*** SUPPLIED MATERIAL ***
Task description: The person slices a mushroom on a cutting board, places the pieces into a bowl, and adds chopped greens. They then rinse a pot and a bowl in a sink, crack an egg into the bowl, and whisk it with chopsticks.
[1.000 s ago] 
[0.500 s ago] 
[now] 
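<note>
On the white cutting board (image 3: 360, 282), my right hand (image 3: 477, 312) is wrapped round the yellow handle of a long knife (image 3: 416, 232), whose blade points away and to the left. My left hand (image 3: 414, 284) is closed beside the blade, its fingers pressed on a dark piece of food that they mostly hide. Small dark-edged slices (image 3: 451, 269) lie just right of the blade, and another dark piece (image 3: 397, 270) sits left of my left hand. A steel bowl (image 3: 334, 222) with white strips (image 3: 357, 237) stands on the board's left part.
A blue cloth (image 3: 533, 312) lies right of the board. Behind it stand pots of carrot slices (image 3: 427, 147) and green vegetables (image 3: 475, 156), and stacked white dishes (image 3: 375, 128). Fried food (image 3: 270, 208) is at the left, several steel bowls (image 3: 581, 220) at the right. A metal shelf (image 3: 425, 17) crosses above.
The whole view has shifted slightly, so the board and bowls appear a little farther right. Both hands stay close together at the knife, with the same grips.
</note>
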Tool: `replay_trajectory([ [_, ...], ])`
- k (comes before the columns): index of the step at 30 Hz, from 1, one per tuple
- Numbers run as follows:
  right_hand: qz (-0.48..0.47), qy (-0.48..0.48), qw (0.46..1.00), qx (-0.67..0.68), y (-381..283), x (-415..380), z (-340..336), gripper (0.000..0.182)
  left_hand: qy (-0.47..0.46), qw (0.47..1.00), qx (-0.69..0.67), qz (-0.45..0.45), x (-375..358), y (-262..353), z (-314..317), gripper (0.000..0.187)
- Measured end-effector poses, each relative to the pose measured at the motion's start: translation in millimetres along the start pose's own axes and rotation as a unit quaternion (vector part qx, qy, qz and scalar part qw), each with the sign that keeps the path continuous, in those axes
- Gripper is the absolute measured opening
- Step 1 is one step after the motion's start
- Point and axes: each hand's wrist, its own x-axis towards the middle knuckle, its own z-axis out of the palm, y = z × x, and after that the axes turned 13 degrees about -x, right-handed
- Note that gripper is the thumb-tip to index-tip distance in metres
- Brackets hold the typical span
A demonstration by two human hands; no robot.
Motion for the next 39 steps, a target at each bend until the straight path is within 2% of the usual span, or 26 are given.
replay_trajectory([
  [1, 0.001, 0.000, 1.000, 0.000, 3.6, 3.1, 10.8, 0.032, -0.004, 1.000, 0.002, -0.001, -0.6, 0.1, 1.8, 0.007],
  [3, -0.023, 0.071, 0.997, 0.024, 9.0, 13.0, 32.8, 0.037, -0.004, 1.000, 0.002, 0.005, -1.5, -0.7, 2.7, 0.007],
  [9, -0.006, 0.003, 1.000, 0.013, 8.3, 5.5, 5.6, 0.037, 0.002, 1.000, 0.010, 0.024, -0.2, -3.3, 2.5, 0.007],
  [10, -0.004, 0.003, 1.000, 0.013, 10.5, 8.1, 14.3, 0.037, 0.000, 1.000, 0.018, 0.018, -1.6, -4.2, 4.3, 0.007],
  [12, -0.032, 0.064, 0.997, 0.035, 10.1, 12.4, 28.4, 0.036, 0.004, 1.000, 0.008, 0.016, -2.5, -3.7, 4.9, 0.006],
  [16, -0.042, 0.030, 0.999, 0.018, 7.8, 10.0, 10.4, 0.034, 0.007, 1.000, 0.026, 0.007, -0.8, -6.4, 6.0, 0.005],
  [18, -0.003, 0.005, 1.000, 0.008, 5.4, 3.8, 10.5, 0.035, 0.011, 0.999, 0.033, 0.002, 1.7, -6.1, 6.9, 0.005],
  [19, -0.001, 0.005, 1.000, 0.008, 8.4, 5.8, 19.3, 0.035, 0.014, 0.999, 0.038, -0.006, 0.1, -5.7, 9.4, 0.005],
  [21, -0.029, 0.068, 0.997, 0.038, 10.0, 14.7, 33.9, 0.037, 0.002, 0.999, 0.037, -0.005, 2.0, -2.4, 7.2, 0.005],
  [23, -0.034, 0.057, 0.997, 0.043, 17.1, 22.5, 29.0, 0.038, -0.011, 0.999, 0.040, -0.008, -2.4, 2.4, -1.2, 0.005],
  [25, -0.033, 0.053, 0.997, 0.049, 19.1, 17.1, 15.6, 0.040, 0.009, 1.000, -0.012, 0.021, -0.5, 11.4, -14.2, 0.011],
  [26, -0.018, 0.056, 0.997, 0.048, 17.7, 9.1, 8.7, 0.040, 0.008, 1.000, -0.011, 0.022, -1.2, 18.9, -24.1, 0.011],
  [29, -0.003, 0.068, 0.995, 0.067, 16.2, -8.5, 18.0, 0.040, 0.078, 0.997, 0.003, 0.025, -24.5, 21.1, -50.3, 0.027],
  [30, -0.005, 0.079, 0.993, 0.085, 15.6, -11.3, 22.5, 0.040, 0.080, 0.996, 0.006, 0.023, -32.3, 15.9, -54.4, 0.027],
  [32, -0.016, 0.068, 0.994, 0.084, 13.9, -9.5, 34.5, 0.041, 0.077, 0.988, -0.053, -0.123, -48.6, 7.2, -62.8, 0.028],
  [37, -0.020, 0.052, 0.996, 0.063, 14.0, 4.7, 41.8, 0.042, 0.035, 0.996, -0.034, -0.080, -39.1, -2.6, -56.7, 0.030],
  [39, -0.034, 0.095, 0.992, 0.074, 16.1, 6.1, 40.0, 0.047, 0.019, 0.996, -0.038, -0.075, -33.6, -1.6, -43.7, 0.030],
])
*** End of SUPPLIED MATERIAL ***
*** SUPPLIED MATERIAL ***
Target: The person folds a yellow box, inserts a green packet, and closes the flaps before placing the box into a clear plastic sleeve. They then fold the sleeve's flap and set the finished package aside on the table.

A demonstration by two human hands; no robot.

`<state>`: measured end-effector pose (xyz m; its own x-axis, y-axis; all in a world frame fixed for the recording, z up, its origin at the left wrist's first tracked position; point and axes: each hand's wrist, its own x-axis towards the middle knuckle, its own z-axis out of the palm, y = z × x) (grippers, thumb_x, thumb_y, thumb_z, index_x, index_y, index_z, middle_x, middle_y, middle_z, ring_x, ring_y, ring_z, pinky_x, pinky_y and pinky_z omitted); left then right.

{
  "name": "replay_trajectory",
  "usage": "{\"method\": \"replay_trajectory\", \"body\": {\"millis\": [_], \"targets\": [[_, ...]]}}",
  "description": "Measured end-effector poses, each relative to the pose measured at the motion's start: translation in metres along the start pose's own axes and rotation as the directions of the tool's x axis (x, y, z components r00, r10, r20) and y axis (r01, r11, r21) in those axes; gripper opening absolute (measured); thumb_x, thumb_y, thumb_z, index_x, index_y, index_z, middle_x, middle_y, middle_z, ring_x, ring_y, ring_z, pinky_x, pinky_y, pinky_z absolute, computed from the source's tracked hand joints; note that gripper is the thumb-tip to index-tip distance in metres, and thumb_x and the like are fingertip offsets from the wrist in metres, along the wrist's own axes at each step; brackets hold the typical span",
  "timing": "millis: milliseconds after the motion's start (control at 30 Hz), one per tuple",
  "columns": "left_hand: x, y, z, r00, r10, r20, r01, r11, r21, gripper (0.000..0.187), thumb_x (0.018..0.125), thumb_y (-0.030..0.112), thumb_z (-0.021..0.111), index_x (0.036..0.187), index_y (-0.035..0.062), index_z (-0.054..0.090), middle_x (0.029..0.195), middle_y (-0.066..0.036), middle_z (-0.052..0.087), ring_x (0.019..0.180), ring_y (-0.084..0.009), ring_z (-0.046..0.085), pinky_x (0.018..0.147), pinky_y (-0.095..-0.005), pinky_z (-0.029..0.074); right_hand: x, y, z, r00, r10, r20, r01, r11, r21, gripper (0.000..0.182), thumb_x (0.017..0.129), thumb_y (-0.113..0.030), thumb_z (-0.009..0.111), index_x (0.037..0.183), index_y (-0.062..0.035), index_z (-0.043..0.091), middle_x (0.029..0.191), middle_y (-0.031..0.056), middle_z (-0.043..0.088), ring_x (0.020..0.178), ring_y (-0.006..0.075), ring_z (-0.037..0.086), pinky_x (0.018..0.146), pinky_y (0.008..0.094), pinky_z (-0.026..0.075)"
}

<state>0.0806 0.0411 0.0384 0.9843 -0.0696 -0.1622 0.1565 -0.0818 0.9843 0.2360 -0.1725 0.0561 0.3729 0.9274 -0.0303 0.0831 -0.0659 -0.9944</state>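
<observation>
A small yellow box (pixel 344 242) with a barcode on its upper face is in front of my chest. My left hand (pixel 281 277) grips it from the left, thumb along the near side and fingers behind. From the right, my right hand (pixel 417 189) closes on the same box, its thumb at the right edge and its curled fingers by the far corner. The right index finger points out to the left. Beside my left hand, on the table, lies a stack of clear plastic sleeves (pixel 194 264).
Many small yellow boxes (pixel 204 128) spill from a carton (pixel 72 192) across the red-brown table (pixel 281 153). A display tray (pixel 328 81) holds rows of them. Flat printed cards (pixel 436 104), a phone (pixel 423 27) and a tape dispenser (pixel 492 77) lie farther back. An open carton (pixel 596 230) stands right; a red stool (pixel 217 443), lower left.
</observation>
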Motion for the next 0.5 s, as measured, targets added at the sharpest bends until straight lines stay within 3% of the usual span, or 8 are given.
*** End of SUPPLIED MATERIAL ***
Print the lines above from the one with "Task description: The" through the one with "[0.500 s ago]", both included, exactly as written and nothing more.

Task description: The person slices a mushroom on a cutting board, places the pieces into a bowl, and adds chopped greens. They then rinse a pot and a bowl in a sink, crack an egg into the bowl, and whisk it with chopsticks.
[1.000 s ago] 
[0.500 s ago] 

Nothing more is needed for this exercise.